Here's the revised rule I'm working on - am I missing anything?

*.* action(type="omrelp" target="central-log-server" port="20514" tls="on"
# params for in-memory queue
queue.type="LinkedList"
queue.size="1000000"
# params for disk assisted queue, i.e. spillover for in-memory queue
queue.saveOnShutdown="on"
queue.maxDiskSpace="5g"
queue.filename="rsyslog.central-log-server"
# parameters specific to this action
action.reportSuspension="on"
action.reportSuspensionContinuation="on"
)

Thanks!
_______________________________________________
rsyslog mailing list
http://lists.adiscon.net/mailman/listinfo/rsyslog
http://www.rsyslog.com/professional-services/
What's up with rsyslog? Follow https://twitter.com/rgerhards
NOTE WELL: This is a PUBLIC mailing list, posts are ARCHIVED by a myriad of sites beyond our control. PLEASE UNSUBSCRIBE and DO NOT POST if you DON'T LIKE THAT.
David Lang
2018-11-13 22:21:38 UTC
Permalink
Post by Matt Garman via rsyslog
With the directive I specified above, rsyslog works in "direct queue"
mode (a fancy way to say "no queue"). And apparently, this can lead
to effectively crippling the network interface if the remote server is
unavailable.
That in mind, clearly I need to have a better forwarding config.
Here's what I want, in English: "Try really hard not to lose any
messages by queueing as much as you can; after that wait until the
network comes back." In other words, I'd rather lose log messages
than have the network soft lock.
I may be missing something, but I can't find how to tell rsyslog to
"wait until the network comes back when queue is full". Maybe that's
implicit?
when the connection starts working again, logs should start flowing without any
action.

there is a default main queue that exists. This then results in one worker
thread that goes through all actions, in order, and if any of them block, the
worker thread will wait until it clears (either by giving up, at which point
that log will not ever go to that destination, or by delivering the log)
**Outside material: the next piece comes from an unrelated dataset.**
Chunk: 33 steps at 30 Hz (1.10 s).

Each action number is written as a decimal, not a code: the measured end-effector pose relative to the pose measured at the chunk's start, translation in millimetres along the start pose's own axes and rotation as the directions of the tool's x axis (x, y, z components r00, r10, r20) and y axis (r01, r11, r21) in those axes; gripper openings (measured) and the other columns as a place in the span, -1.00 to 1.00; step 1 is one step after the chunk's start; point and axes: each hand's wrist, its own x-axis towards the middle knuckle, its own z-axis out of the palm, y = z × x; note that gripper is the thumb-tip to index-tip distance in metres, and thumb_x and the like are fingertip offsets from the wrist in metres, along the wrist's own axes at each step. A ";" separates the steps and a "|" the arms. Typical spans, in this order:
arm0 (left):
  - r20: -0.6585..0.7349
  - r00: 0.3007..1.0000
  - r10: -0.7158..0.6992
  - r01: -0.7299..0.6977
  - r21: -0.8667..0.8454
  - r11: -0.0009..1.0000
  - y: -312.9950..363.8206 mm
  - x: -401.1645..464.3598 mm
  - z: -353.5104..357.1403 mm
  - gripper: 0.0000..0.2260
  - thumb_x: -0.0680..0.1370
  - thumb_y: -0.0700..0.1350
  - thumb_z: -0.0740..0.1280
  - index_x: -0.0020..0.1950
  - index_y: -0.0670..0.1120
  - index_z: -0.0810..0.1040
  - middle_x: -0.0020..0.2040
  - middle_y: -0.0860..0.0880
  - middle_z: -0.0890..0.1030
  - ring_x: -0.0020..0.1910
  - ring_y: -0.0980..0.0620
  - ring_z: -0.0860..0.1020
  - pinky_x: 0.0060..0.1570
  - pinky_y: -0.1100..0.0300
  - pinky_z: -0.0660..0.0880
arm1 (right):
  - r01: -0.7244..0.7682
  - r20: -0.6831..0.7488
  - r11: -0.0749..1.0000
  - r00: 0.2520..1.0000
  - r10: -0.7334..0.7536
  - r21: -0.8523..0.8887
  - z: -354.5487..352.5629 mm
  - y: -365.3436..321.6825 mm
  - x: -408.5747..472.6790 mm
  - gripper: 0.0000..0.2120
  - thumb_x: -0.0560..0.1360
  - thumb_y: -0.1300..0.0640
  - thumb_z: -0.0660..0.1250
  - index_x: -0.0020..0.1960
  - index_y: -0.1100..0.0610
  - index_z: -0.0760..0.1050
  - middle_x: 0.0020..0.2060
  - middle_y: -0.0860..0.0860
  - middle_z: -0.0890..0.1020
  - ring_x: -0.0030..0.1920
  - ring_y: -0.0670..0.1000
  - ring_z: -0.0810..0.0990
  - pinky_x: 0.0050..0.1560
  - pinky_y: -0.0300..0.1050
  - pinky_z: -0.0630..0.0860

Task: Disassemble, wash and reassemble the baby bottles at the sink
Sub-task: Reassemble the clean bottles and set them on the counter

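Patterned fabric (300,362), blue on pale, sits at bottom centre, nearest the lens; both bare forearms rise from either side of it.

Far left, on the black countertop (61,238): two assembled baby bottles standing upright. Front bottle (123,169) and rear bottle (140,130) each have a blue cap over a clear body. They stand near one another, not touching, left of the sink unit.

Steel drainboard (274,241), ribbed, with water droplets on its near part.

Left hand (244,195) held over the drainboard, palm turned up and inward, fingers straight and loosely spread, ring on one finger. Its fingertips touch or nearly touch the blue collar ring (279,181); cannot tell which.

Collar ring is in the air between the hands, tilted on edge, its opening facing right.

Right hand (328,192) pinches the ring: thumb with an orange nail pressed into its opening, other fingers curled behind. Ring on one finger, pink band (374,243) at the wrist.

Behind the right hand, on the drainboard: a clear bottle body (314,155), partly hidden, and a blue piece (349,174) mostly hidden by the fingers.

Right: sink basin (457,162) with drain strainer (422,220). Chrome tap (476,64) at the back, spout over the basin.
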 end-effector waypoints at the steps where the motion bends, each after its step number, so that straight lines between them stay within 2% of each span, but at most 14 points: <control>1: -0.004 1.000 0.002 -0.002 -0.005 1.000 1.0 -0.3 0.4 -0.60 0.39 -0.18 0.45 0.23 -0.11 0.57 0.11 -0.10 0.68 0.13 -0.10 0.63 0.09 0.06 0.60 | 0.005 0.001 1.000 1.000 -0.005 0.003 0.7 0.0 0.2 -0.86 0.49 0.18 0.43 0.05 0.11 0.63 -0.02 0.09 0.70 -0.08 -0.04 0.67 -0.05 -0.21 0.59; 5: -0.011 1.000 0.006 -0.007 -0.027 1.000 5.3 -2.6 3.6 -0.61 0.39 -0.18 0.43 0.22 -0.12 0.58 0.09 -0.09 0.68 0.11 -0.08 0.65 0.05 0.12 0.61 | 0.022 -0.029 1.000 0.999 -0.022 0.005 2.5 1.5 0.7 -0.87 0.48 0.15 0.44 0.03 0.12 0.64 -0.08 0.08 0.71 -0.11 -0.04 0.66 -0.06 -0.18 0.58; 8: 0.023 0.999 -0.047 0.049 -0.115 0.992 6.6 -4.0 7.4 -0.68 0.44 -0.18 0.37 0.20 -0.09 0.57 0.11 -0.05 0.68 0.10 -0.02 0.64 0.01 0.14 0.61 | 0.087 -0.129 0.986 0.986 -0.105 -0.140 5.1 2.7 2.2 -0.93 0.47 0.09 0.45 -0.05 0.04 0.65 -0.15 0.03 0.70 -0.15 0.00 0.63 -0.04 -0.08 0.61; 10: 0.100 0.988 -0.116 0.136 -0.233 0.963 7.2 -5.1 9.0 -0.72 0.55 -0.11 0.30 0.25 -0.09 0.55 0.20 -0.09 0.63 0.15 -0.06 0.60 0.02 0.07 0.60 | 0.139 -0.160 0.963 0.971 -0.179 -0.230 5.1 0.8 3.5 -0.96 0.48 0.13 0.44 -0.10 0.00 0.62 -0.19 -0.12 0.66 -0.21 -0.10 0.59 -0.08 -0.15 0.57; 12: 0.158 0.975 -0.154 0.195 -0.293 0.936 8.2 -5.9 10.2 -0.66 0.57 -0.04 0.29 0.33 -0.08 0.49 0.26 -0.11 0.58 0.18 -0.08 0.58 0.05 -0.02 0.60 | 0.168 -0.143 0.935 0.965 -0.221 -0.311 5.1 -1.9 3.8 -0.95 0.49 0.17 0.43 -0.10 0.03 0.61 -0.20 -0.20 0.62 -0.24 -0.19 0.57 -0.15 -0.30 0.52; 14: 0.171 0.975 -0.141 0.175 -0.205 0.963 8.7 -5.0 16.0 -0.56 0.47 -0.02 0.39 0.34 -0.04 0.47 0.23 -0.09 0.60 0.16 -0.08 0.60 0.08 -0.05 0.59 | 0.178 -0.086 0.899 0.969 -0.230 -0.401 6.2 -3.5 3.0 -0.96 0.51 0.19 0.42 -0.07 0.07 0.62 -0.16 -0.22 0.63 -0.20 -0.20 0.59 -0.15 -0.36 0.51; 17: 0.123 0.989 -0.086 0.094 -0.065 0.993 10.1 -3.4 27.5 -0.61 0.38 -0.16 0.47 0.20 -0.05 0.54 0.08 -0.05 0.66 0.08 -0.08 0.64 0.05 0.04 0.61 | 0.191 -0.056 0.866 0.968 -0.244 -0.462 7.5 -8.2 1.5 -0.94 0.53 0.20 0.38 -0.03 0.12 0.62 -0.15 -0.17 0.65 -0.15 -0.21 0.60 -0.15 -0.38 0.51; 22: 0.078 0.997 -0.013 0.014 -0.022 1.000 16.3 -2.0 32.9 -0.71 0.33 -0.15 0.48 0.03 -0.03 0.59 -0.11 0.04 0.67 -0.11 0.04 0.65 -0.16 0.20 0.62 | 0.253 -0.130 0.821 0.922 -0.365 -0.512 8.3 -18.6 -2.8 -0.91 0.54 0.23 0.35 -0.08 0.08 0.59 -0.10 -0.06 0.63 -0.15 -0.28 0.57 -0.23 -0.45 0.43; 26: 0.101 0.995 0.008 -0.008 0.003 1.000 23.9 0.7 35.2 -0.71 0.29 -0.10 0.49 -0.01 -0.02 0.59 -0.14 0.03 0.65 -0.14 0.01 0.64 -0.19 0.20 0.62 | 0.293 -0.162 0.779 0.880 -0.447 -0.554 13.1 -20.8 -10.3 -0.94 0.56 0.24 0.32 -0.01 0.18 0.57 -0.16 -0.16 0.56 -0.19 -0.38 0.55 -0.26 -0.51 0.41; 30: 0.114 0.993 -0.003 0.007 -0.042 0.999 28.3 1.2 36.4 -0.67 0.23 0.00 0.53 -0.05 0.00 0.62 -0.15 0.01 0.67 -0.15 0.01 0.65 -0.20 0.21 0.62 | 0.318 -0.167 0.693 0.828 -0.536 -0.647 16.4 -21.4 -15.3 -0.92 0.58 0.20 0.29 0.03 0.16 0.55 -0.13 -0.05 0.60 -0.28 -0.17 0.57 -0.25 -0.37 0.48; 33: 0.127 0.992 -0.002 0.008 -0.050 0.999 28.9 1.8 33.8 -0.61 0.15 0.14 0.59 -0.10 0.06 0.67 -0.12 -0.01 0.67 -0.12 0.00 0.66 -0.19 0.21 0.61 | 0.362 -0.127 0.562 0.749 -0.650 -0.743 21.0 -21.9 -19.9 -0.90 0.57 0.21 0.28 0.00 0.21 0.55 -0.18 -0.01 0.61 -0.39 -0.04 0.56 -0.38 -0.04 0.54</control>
you can add additional queues on either actions or rulesets (if you want one
queue for all network based things, put them in one ruleset and put the queue on
that ruleset)

This then makes it so that in the main queue worker thread, when it gets to that
action, instead of performing the action/ruleset, it copies the message to the
queue. If that queue is full, it stops and waits, just like it would if the
action was there and blocking.
Post by Matt Garman via rsyslog
Here's the revised rule I'm working on - am I missing anything?
*.* action(type="omrelp" target="central-log-server" port="20514" tls="on"
note, the *.* is redundant, you can just start the line with action(
Post by Matt Garman via rsyslog
# params for in-memory queue
queue.type="LinkedList"
personally, I use array, I find it a smidge faster than linkedlist in my
personal testing.
Post by Matt Garman via rsyslog
queue.size="1000000"
this is a fairly large queue, run a test where you block the network output (say
with iptables) and fill up the queue with average or large messages, make sure
this doesn't eat up too much RAM
Post by Matt Garman via rsyslog
# params for disk assisted queue, i.e. spillover for in-memory queue
queue.saveOnShutdown="on"
queue.maxDiskSpace="5g"
why limit it? is your disk really that small? (if it's a VM/container it may be)
Post by Matt Garman via rsyslog
queue.filename="rsyslog.central-log-server"
# parameters specific to this action
action.reportSuspension="on"
action.reportSuspensionContinuation="on"
)
you may want to set retries. Also look at the high/low watermark configs for
what to do when you start filling up the queue.

I also want all the logs, but don't want to risk hurting the production servers.
What I do is I make my syslog relays redundant (sharing an IP one way or
another), on the same subnet as the production systems (greatly reducing the
number of things that can block the network), and then use UDP for the first
hop. I use TCP/RELP from the relays to the central collectors, but I'd rather
loose logs than have an unexpected buildup of logs on the servers.

David Lang
_______________________________________________
rsyslog mailing list
http://lists.adiscon.net/mailman/listinfo/rsyslog
http://www.rsyslog.com/professional-services/
What's up with rsyslog? Follow https://twitter.com/rgerhards
NOTE WELL: This is a PUBLIC mailing list, posts are ARCHIVED by a myriad of sites beyond our control. PLEASE UNSUBSCRIBE and DO NOT POST if you DON'T LIKE THAT.
Matt Garman via rsyslog
2018-11-14 16:09:47 UTC
Permalink
Hi David,

Thank you for the helpful reply! A few follow-up questions...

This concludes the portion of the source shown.